Die neue Seidenstraße – Chinas stille Offensive
China hat ein globales Projekt: die neue Seidenstraße. Handelsrouten über Land und Meer – von China bis nach Europa. Syrien liegt an einer Schlüsselstelle. Häfen wie Tripoli (Libanon), Städte wie Aleppo oder Deir Ezzor sind Teil dieser neuen Handelslogik. China will nicht bomben, sondern bauen. Russland sichert das politisch-militärisch ab. Der Wiederaufbau Syriens könnte Teil dieser multipolaren Ordnung werden. Das erklärt die Nervosität des Westens – er verliert die Kontrolle über ein Schlüsselgebiet.
Appell und Ausblick
Es wird zur Umkehr aufgerufen. Die deutsche Außenpolitik müsse ihre Haltung überdenken. Botschaft in Damaskus wiedereröffnen. Sanktionen beenden. Syrien beim Wiederaufbau unterstützen – im ganzen Land. Fachkräfte, die hier leben, sollten Rückkehrmöglichkeiten erhalten. Die Friedensbewegung in Deutschland muss aktiv werden – gegen die Lügen, gegen die Sanktionen, gegen die NATO-Besatzung. Jeder kann helfen: Spenden an das Internationale Rote Kreuz, an kirchliche Einrichtungen. Doch vor allem: Aufklärung betreiben, Diskussionen führen, den Widerstand gegen den Krieg wiederbeleben.

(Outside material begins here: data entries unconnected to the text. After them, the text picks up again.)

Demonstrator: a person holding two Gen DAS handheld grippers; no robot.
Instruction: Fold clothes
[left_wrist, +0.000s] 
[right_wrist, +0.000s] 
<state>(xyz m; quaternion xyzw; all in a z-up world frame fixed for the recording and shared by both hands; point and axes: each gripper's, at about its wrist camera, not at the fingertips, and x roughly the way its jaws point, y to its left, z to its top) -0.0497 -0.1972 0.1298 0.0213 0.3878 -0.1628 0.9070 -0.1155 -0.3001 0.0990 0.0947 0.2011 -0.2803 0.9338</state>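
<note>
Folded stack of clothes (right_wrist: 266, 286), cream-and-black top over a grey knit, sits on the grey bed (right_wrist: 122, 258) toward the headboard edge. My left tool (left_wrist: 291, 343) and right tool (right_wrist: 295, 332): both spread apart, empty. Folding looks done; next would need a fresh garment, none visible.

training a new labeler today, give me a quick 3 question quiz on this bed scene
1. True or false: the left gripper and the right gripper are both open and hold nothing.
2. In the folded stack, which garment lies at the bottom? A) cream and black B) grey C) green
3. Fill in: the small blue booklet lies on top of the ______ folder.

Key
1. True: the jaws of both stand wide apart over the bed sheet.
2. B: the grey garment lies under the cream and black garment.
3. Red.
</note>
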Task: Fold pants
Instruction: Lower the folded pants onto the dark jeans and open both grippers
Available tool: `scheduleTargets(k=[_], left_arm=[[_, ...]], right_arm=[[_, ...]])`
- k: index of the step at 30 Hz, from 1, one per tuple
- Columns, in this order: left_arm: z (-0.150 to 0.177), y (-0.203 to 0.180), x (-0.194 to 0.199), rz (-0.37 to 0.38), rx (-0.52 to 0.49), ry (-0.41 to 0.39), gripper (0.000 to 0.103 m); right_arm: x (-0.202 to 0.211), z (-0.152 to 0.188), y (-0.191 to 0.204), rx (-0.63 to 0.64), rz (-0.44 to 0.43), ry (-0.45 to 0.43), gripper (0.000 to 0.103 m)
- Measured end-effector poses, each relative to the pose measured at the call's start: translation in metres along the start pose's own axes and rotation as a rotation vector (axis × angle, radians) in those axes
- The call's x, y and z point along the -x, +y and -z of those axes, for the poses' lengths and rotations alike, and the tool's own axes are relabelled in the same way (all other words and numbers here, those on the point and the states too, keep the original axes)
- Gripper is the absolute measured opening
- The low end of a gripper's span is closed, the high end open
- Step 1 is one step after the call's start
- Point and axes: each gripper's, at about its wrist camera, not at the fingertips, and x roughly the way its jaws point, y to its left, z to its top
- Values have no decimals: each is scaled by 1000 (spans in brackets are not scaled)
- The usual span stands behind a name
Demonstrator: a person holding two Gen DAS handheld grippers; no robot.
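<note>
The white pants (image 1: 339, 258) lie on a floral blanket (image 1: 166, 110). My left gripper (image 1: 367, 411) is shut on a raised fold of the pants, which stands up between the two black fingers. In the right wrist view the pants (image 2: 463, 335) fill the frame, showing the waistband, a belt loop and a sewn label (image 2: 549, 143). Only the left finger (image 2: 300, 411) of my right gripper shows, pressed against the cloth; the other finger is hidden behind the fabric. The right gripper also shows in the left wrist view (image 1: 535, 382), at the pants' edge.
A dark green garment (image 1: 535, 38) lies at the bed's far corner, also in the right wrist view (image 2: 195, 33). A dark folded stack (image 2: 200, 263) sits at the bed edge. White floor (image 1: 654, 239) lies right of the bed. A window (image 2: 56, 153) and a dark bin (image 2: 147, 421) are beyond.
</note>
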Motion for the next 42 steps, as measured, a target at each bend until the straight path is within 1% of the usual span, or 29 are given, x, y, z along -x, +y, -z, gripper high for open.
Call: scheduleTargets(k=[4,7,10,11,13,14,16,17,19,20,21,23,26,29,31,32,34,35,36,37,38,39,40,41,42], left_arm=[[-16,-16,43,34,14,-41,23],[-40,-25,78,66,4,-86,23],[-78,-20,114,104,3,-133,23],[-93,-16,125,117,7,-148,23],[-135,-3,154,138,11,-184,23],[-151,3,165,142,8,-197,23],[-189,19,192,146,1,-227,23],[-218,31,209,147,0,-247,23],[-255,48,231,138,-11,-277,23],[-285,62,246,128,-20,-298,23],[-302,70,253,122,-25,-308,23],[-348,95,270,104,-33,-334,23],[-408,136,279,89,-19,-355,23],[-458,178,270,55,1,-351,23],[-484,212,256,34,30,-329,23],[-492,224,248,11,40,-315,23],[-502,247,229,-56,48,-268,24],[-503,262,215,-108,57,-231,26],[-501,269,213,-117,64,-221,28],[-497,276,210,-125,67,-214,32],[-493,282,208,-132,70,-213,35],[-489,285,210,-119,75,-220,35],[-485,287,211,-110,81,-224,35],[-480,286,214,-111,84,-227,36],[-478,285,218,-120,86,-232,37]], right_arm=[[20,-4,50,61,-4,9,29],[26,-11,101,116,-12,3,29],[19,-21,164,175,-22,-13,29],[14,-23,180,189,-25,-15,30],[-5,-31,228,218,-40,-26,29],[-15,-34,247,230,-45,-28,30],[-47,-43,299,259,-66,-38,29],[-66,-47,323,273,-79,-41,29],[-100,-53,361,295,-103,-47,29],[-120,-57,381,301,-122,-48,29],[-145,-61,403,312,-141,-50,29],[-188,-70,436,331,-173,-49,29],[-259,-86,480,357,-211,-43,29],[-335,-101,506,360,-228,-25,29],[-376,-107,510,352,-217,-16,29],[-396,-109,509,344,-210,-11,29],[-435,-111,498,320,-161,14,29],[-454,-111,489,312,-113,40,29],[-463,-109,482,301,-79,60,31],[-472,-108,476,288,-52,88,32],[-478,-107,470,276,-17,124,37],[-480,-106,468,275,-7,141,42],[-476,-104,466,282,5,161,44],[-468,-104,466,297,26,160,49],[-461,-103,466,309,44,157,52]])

Ein Krieg gegen ein Volk – für die Neuordnung der Welt
Der Syrienkrieg ist ein imperialistischer Angriffskrieg gegen ein souveränes Land. Die Opfer sind die Menschen. Die Täter sitzen in Washington, Brüssel, Riad und Ankara. Die Friedensbewegung muss ihre Stimme erheben – gegen die Zerstörung, für den Wiederaufbau, für ein freies Syrien in einer multipolaren Weltordnung.